» What is required:
Transcribe the listing in full, excluding any pictures.

» Provided material:
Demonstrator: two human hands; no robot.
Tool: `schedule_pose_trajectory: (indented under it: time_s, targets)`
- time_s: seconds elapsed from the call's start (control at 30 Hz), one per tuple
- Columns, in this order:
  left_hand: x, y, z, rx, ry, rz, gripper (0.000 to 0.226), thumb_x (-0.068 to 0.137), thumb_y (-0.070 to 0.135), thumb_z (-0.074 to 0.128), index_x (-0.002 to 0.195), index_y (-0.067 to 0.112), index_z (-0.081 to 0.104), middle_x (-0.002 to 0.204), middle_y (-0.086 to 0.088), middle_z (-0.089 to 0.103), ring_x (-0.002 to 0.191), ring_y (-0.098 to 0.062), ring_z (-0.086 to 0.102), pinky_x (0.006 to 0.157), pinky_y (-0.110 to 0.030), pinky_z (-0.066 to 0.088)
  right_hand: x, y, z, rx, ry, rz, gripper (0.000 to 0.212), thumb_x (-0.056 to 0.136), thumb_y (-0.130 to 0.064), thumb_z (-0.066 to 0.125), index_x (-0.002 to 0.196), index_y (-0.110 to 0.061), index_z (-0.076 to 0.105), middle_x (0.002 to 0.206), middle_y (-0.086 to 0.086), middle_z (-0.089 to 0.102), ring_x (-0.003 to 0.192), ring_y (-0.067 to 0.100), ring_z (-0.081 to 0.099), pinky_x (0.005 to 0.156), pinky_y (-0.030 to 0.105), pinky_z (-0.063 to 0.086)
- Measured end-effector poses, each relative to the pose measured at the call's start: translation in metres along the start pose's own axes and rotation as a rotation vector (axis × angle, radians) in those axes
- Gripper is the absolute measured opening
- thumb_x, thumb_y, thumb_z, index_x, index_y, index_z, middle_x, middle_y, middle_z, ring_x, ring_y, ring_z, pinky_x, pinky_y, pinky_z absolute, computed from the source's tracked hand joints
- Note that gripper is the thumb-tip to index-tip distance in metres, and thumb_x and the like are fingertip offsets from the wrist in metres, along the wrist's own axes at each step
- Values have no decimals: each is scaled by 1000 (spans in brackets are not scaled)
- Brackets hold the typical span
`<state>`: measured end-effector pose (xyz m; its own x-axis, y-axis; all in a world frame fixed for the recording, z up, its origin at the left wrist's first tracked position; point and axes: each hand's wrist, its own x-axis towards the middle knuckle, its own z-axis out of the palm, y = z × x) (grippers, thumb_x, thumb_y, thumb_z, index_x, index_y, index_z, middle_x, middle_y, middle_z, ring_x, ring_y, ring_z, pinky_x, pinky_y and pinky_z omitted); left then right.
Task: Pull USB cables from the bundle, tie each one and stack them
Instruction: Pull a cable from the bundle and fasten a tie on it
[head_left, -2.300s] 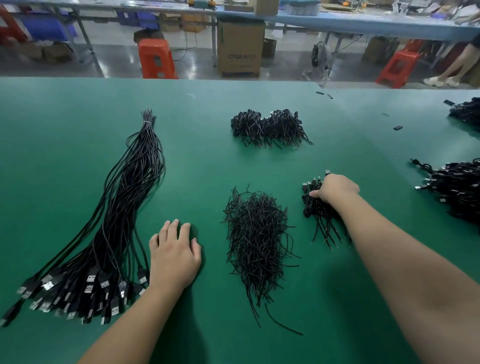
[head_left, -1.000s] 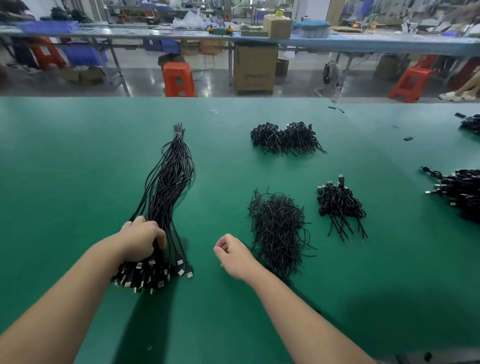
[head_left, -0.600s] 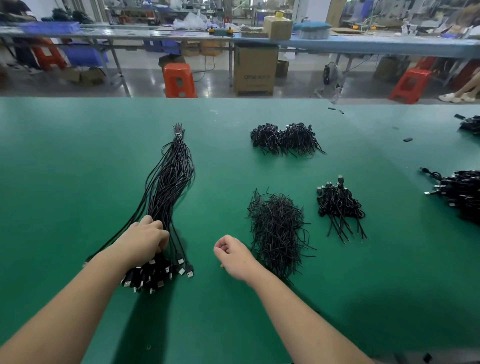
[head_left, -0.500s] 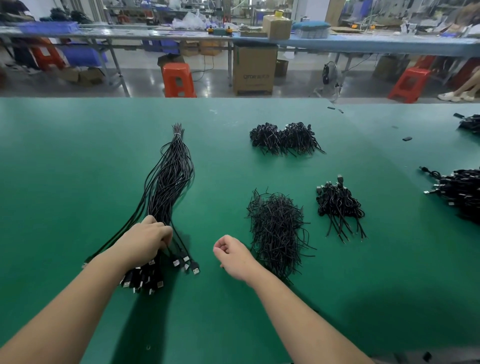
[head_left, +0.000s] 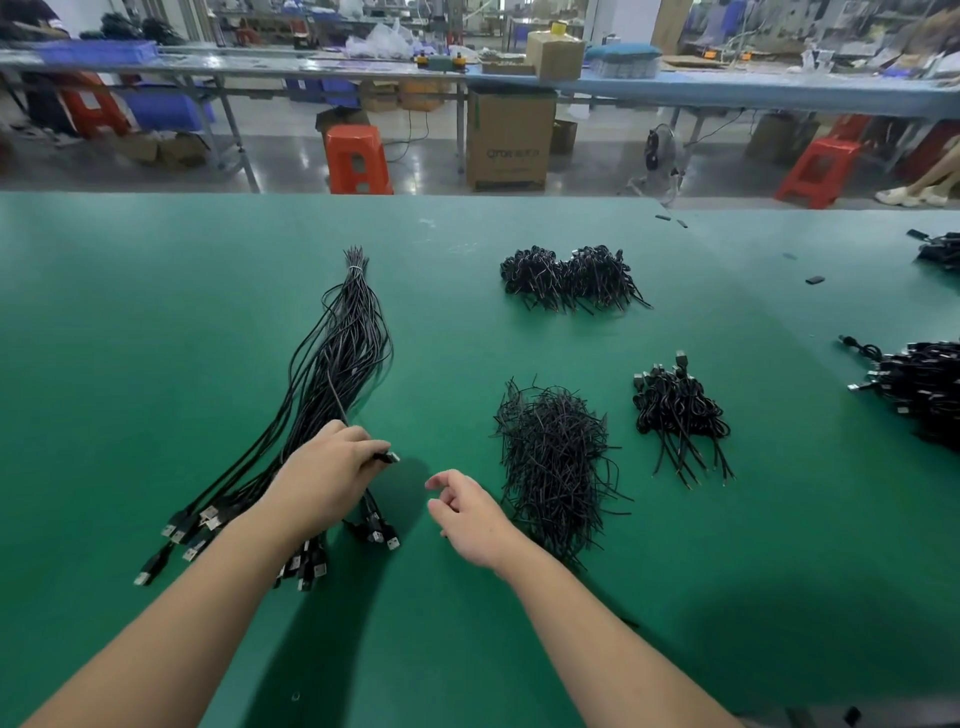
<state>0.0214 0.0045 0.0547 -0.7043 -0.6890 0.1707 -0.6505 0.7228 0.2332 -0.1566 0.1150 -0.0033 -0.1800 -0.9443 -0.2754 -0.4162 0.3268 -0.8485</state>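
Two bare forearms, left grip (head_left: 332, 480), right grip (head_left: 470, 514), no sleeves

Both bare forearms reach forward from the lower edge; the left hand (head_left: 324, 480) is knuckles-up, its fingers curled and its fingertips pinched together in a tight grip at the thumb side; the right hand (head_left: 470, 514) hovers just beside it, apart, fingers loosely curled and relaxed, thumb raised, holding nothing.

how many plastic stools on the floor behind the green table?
3 clearly: orange stool left of the cardboard box, red stool far right, red stool far left under the back bench. More may be hidden at the right edge.
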Motion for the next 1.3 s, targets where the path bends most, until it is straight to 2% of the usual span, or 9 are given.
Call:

» Exercise solution:
Demonstrator: two human hands; no robot.
Tool: `schedule_pose_trajectory: (indented under it: time_s, targets)`
- time_s: seconds elapsed from the call's start (control at 30 Hz), one per tuple
- Columns, in this order:
  left_hand: x, y, z, rx, ry, rz, gripper (0.000 to 0.226), thumb_x (-0.068 to 0.137), thumb_y (-0.070 to 0.135), thumb_z (-0.074 to 0.128), index_x (-0.002 to 0.195), index_y (-0.067 to 0.112), index_z (-0.081 to 0.104), middle_x (-0.002 to 0.204), middle_y (-0.086 to 0.088), middle_z (-0.089 to 0.103), ring_x (-0.002 to 0.191), ring_y (-0.098 to 0.062), ring_z (-0.086 to 0.102), pinky_x (0.006 to 0.157), pinky_y (-0.110 to 0.030), pinky_z (-0.066 to 0.088)
  right_hand: x, y, z, rx, ry, rz, gripper (0.000 to 0.212), thumb_x (-0.056 to 0.136), thumb_y (-0.130 to 0.064), thumb_z (-0.066 to 0.125), index_x (-0.002 to 0.196), index_y (-0.110 to 0.061), index_z (-0.076 to 0.105), middle_x (0.002 to 0.206), middle_y (-0.086 to 0.086), middle_z (-0.089 to 0.102), ring_x (-0.003 to 0.192), ring_y (-0.067 to 0.100), ring_z (-0.081 to 0.099), pinky_x (0.005 to 0.156), pinky_y (-0.030 to 0.105), pinky_z (-0.063 to 0.086)
- Measured end-effector poses, each relative to the pose measured at the call's start: translation in metres along the start pose's own axes and rotation as a rotation vector (axis × angle, radians) in those axes
- Gripper is the absolute measured opening
- thumb_x, thumb_y, thumb_z, index_x, index_y, index_z, middle_x, middle_y, middle_z, ring_x, ring_y, ring_z, pinky_x, pinky_y, pinky_z absolute, computed from the source's tracked hand joints
- Note that gripper is the thumb-tip to index-tip distance in metres, and thumb_x and the like are fingertip offsets from the wrist in metres, along the wrist's own axes at each step
- Values have no decimals: each is scaled by 1000 (spans in brackets are not scaled)
- Brackets hold the typical span
`<state>`: measured end-effector pose (xyz m; its own x-axis, y-axis; all in a world frame fixed for the recording, z up, its origin at the left wrist's first tracked position; point and axes: each hand's wrist, its own x-axis towards the middle knuckle, its own z-axis out of the palm, y = z × x) (grippers, thumb_x, thumb_y, thumb_z, index_x, index_y, index_z, middle_x, middle_y, middle_z, ring_x, ring_y, ring_z, pinky_x, pinky_y and pinky_z omitted); left then right.
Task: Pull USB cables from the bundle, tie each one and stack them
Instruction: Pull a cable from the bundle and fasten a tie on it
[head_left, -2.300s] 
[head_left, -1.000s] 
[head_left, -0.600s] 
[head_left, -0.500s] 
[head_left, +0.000s] 
<state>0.0214 0.0045 0.0547 -0.7043 -0.6890 0.1707 -0.6505 0.7228 0.2332 -0.1566 0.1150 -0.0033 -0.1800 -0.9443 -0.2754 -0.4162 0.3268 -0.8485</state>
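Two bare forearms, left grip (head_left: 332, 480), right grip (head_left: 470, 514), no sleeves

Both bare forearms reach forward from the lower edge; the left hand (head_left: 324, 480) is knuckles-up, its fingers curled and its fingertips pinched together in a tight grip at the thumb side; the right hand (head_left: 470, 514) hovers just beside it, apart, fingers loosely curled and relaxed, thumb raised, holding nothing.

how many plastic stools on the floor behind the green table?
3 clearly: orange stool left of the cardboard box, red stool far right, red stool far left under the back bench. More may be hidden at the right edge.
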Motion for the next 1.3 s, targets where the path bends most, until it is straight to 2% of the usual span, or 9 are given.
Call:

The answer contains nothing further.